John F. Atkins, August Böck, Senya Matsufuji, Raymond F. Gesteland


Shape is crucial for catalysis. In the hypothetical RNA World, the replicative RNAs, which constituted the hereditary information, also functioned as the “shapes” for catalysis. There was no need for decoding. When decoding originated, presumably discrimination between alternate coding possibilities was initially weak, but once one mode became predominant, there would have been selection to lock it in with increasing efficiency. Nontriplet translocation and nonstandard meaning of code words presumably generally approached a minimum compatible with speed and energy use optimization. In the present day, nonstandard decoding alternatives generally just contribute to a low level of translational errors, of which frameshifting errors (Atkins et al. 1972; Kurland 1992) are a grave type. However, some unknown proportion of genes in probably all organisms has special sites where efficient decoding alternatives are programmed into the mRNA. The group of mechanisms involved in redirection of decoding is called “recoding” (Gesteland et al. 1992).
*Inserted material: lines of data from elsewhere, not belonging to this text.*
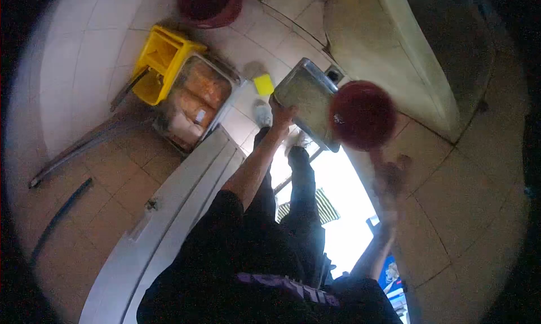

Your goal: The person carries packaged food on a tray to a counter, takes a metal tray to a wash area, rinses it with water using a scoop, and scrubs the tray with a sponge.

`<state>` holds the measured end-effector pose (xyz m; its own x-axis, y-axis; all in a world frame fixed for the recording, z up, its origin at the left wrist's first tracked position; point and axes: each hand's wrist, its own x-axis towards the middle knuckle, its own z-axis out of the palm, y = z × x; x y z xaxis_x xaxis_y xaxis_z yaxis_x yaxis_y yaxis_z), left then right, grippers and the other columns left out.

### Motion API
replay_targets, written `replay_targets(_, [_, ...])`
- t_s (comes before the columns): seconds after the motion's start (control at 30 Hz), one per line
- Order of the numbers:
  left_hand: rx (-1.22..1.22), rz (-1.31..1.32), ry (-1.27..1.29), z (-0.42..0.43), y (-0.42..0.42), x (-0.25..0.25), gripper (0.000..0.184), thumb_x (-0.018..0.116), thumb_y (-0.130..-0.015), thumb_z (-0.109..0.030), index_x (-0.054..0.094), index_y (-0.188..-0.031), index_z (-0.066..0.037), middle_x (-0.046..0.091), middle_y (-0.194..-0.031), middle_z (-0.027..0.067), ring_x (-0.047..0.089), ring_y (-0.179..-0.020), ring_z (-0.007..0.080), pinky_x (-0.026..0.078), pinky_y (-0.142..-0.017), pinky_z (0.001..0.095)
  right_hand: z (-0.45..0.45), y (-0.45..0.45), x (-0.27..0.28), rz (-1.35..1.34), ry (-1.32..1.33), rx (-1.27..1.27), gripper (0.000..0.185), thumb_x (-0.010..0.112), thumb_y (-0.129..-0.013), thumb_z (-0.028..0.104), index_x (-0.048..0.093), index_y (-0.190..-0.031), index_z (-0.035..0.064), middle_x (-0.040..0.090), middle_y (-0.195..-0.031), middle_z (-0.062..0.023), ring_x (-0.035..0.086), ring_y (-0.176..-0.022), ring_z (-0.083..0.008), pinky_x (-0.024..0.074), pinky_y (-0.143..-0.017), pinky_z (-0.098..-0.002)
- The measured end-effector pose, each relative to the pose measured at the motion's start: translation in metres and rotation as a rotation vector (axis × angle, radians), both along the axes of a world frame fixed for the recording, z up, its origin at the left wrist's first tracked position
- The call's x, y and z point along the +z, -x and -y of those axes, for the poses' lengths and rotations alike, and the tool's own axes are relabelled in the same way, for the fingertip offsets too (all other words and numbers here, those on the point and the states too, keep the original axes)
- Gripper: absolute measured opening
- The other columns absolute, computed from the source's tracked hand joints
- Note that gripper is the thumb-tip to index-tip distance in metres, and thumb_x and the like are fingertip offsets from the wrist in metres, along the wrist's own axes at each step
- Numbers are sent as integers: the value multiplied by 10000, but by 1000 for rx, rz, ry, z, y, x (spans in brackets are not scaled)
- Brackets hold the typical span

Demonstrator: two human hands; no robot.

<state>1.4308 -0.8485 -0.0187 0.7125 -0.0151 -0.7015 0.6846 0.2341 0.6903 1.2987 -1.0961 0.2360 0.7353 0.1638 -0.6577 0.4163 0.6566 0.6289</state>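
Note:
My left hand (283, 114) is closed on the near long edge of a rectangular metal tray (306, 96), held tilted in front of me. Against the tray's right end hangs a round dark-red dipper (362, 115), overlapping it in view. A short reddish handle seems to run from the dipper to my right hand (390, 174), which is smeared by motion and looks wrapped round it. I cannot make out what the dipper contains.
A yellow mop bucket (160, 56) stands at upper left beside a clear-sided bin (230, 76) of bagged orange goods. A red tub (211, 14) is at the back. A yellow square (263, 84) lies near my shoe. A white door (174, 211) is at left; a pale basin wall (417, 48) at right.

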Motion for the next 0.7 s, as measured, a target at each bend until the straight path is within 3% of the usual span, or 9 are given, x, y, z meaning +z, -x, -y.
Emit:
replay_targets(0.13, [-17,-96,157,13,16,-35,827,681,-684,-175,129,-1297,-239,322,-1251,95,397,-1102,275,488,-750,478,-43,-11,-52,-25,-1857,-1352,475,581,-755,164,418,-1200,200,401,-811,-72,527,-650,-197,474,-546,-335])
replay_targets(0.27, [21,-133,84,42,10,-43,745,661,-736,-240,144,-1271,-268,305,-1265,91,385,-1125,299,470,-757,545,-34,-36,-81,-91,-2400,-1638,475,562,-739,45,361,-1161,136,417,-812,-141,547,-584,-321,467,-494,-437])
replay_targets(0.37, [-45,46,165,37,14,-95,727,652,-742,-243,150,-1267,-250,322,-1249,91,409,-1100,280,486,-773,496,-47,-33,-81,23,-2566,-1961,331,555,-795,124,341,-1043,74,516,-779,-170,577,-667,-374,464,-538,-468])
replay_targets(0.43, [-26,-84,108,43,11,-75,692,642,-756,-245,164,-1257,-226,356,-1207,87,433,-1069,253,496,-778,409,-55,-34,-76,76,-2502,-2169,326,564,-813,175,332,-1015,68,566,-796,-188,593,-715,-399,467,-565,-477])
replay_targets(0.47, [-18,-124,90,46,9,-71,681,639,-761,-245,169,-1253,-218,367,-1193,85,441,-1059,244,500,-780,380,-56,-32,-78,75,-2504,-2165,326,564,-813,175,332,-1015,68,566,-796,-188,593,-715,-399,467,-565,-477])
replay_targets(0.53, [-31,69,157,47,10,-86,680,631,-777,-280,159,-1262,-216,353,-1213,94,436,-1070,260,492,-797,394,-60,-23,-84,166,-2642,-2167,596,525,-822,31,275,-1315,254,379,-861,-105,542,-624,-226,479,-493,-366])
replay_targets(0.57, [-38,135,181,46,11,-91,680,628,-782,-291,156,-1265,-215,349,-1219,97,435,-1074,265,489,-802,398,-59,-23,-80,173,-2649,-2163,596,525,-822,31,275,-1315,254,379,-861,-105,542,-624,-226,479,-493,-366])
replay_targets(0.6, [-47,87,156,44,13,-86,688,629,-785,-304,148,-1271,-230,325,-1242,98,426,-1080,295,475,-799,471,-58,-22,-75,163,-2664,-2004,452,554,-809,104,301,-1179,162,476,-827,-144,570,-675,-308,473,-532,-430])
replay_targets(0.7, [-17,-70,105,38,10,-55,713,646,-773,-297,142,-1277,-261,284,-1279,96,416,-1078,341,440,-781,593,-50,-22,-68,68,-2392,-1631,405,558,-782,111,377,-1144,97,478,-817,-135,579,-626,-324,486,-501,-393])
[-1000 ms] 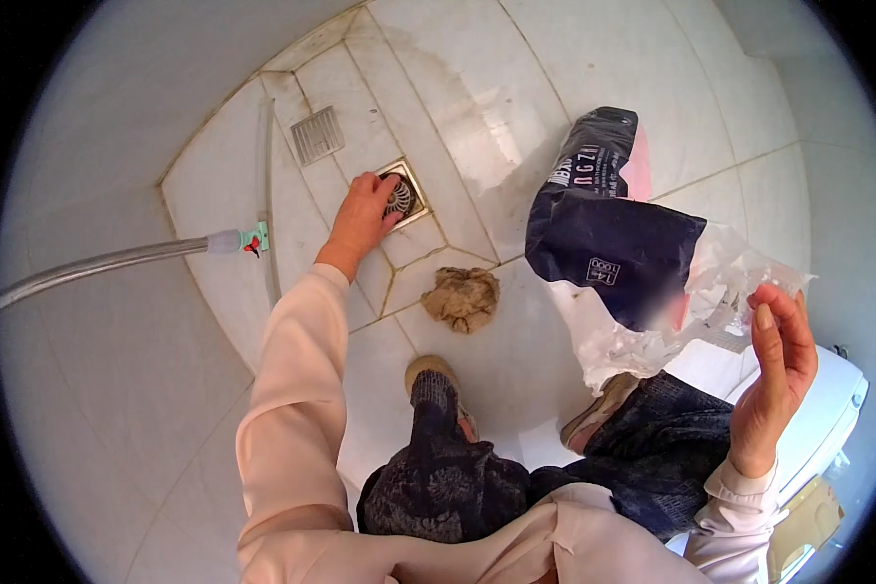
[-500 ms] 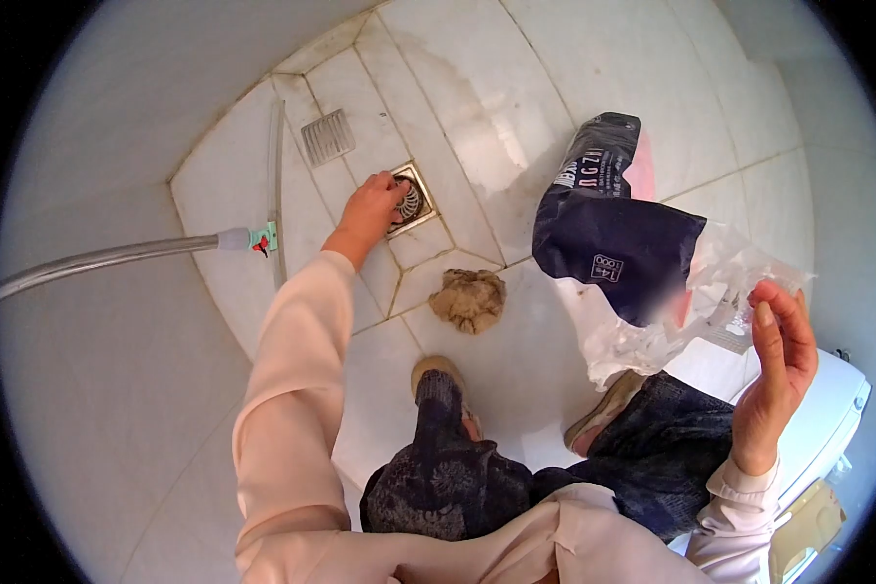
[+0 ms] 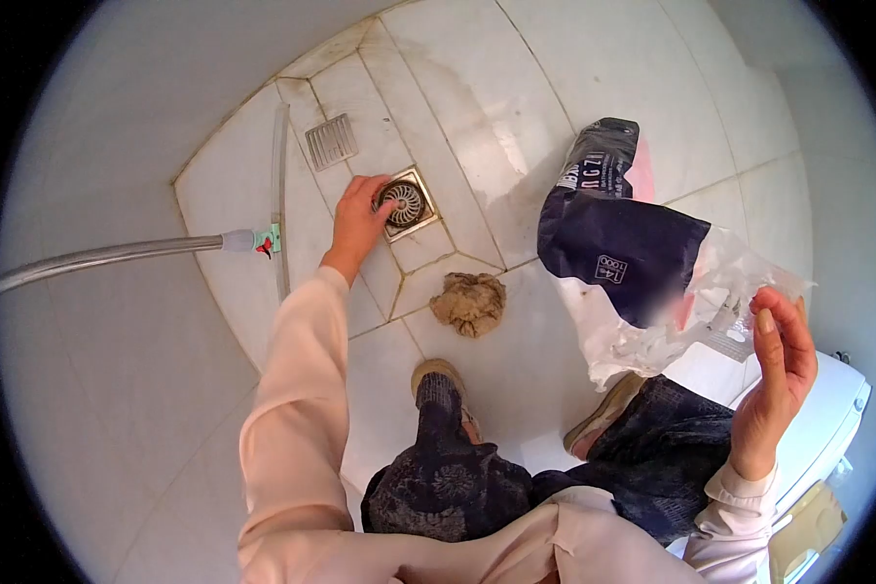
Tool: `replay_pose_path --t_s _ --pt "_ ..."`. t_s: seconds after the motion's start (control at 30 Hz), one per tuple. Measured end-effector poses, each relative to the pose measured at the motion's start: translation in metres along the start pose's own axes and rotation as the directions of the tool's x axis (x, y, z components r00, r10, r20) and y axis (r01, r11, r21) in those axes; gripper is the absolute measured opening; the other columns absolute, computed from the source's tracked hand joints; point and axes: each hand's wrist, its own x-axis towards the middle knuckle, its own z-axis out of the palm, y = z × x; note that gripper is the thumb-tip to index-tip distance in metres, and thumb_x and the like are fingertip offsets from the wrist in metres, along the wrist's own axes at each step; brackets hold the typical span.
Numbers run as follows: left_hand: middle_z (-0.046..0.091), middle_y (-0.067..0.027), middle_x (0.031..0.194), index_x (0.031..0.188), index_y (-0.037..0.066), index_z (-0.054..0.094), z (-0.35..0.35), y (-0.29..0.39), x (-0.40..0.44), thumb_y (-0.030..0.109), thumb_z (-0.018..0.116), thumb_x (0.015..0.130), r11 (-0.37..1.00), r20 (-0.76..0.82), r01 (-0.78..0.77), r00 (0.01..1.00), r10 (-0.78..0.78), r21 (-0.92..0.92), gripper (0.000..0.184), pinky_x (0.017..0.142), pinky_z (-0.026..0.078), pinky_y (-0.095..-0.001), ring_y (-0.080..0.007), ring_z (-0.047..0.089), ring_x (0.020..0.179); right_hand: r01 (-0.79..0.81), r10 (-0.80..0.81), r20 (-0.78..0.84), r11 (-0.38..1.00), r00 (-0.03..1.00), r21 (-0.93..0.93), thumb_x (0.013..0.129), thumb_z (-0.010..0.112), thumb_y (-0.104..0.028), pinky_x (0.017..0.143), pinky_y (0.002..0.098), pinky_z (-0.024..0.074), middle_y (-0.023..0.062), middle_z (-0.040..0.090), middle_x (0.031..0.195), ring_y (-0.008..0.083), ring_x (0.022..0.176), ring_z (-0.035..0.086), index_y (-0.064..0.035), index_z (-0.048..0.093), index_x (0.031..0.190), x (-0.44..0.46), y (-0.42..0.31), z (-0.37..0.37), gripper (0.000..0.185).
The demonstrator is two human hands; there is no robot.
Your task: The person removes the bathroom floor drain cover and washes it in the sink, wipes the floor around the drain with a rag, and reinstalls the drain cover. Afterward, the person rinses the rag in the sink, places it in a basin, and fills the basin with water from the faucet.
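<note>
My left hand (image 3: 358, 219) is at the left edge of a round slotted drain strainer (image 3: 405, 202), which sits in a square metal drain frame (image 3: 426, 222) in the floor. Its thumb reaches the strainer's rim and its fingers are spread from the thumb; nothing shows in its grip. To the right, my right hand (image 3: 779, 375) is raised with thumb and fingers curled together at the clear torn edge of a dark blue and white plastic bag (image 3: 633, 243). Pink shows inside the bag. A crumpled brown cloth (image 3: 469, 304) lies on the tiles below the drain.
A slotted metal drain cover (image 3: 331, 142) lies loose beyond the drain. From the left comes a metal tube (image 3: 117, 258) with a green and red fitting (image 3: 266, 242). A white glossy fixture (image 3: 827, 419) stands at right, near a tan piece (image 3: 808, 530). My shoes stand on the tiles.
My left hand has drawn back to the left, uncovering more of the strainer, and its fingers have spread. My right hand and the bag have stayed nearly still.
</note>
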Motion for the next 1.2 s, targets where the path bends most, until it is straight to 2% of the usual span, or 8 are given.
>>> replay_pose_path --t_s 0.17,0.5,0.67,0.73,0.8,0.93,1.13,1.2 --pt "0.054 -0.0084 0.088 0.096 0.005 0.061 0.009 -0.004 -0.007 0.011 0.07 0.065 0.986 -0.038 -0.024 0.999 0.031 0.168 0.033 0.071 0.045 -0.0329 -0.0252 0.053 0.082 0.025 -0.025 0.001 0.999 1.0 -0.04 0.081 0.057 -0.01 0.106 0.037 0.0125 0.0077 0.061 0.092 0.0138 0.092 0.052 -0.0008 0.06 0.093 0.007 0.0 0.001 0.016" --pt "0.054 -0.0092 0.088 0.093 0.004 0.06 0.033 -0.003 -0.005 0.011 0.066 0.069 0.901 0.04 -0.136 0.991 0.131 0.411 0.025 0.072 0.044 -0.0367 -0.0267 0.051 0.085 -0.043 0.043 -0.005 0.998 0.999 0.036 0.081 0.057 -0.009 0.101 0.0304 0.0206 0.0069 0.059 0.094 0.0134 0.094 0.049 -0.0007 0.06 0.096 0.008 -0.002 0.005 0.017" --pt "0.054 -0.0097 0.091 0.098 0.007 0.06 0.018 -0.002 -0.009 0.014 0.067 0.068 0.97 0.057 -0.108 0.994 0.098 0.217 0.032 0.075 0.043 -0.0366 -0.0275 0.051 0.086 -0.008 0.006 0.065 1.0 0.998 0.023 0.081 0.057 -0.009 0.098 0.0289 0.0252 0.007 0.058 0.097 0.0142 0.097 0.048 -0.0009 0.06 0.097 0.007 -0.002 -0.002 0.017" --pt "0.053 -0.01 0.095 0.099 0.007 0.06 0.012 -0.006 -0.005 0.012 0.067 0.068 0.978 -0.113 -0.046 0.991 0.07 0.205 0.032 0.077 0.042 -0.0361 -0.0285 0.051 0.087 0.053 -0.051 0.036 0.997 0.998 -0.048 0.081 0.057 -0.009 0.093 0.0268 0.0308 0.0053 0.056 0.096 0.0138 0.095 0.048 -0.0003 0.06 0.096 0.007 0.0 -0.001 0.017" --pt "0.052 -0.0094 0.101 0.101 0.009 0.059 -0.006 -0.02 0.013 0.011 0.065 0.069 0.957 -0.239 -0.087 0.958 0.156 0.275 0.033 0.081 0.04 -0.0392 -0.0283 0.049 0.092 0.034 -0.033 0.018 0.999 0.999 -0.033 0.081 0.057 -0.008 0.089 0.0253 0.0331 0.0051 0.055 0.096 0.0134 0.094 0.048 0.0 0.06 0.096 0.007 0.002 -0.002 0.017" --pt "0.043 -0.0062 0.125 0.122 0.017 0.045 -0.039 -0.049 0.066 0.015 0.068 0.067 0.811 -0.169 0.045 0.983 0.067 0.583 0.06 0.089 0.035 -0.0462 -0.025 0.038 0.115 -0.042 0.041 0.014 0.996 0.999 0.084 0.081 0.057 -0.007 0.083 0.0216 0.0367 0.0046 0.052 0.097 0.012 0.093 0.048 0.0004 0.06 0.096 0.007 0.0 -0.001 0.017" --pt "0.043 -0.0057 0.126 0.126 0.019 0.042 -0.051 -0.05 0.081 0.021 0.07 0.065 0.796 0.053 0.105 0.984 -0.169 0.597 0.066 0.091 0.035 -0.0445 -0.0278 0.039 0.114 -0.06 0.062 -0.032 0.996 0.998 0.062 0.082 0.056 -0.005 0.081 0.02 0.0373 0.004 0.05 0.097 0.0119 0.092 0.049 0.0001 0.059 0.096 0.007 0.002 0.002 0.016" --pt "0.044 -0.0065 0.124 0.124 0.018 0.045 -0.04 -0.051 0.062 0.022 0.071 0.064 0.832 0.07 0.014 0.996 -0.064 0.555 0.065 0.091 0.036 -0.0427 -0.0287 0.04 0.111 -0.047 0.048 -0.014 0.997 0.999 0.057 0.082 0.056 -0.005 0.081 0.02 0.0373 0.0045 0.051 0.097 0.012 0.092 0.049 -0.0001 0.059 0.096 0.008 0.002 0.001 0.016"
Either the evolution of the ability to perform recoding was coincident with evolution of the ability of the decoding apparatus to perform standard decoding, or it is a later sophistication. Of course, the answer is unknown, but the conservation of the required mRNA signals presented below indicates that recoding has been part of the decoding repertoire for at least several hundred million years and must therefore be favored by evolution. This is clearly distinct from the error rate that is a trade-off between energy expenditure, speed, and accuracy. In the latter case, evolution has optimized the balance as a whole.